With all that said, the sheer scale of devastation brought about by Yolanda would challenge any government. With its complexities, Yolanda also forced aid agencies like Oxfam to confront the question that has animated the aid sector for a long time, which is, whether or not there is such a thing as ‘natural’ disasters. For sure there are unnatural events which could greatly challenge the ability of even some of the strongest countries. What is clear is that disasters become inevitable if preparedness is sorely lacking.
Building local leadership and capabilities
The list of things to do on preparedness, which Oxfam is now investing heavily on, include building local capabilities – of local governments and local NGOS – to mount a speedy and sizeable response.
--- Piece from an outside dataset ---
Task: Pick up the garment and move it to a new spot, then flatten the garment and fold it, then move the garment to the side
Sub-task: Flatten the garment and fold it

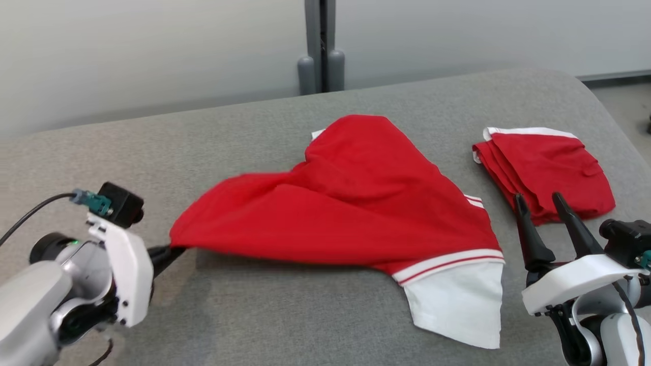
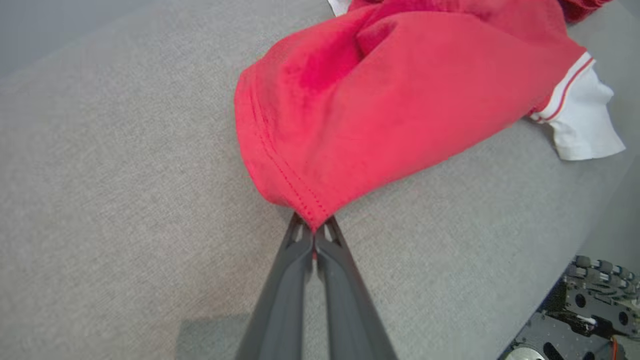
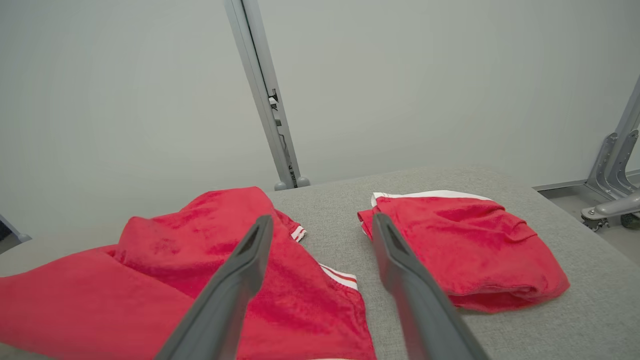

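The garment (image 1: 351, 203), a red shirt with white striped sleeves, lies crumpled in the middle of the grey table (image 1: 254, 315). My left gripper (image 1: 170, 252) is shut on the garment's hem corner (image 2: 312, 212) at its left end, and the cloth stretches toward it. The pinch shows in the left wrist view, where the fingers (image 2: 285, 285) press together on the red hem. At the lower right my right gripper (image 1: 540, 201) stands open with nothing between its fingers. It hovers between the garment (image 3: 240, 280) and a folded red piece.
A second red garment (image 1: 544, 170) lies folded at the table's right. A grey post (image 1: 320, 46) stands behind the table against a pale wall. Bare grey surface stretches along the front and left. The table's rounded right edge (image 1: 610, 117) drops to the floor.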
Fully capable local humanitarian actors will ensure that the emergency response will be ‘as local as possible and only as international as necessary’. It will also keep international organisations like Oxfam stay focused on reinforcing and not replacing local systems, where we can deploy our expertise on compliance to humanitarian standards.
Yolanda also forced us to re-think some of our strategies on development programming which could potentially shrink our humanitarian footprint. Top of this is a rational land use planning system which will move vital infrastructures, economic investments, and vulnerable communities away from geo-hazard areas. To this I add that investing in sophisticated early warning system which could stretch the lead time for civil and military apparatuses to be able to kick off their contingency plans.
The role of the private sector
Incentivising the entry of private sector into insurance markets should a matter of public policy priority so that losses could be mitigated when a discrete event like Yolanda becomes inevitable. An increase on insurance coverage/penetration is inversely correlated with public spending for rehabilitation and recovery or reduces the tax burden on the people. Damage to school buildings, public market, rural health clinics, bus terminals and similar infrastructural investments meant that recovering losses require painful tradeoffs in terms of what other basic services would have to be foregone such as primary health, education, and similar investments in development. For private sector in particular, business continuity planning needs to be part of its operations to minimise disruptions which discrete events invariably entail which oftentimes reverberate into the rural economies.
Are we ready for the next one?
Steps such as land use planning, early warning system, risk transfers, and business continuity planning are what falls into the cracks between the highly compartmentalised zones of humanitarian and development discourses, where you have emergency preparedness and response on one hand and macroeconomics (e.g., fiscal stability, employment, and, inflation) on the other.
Today, as we commemorate the fifth anniversary of Yolanda, it is necessary to confront the difficult question: are we ready for the next one?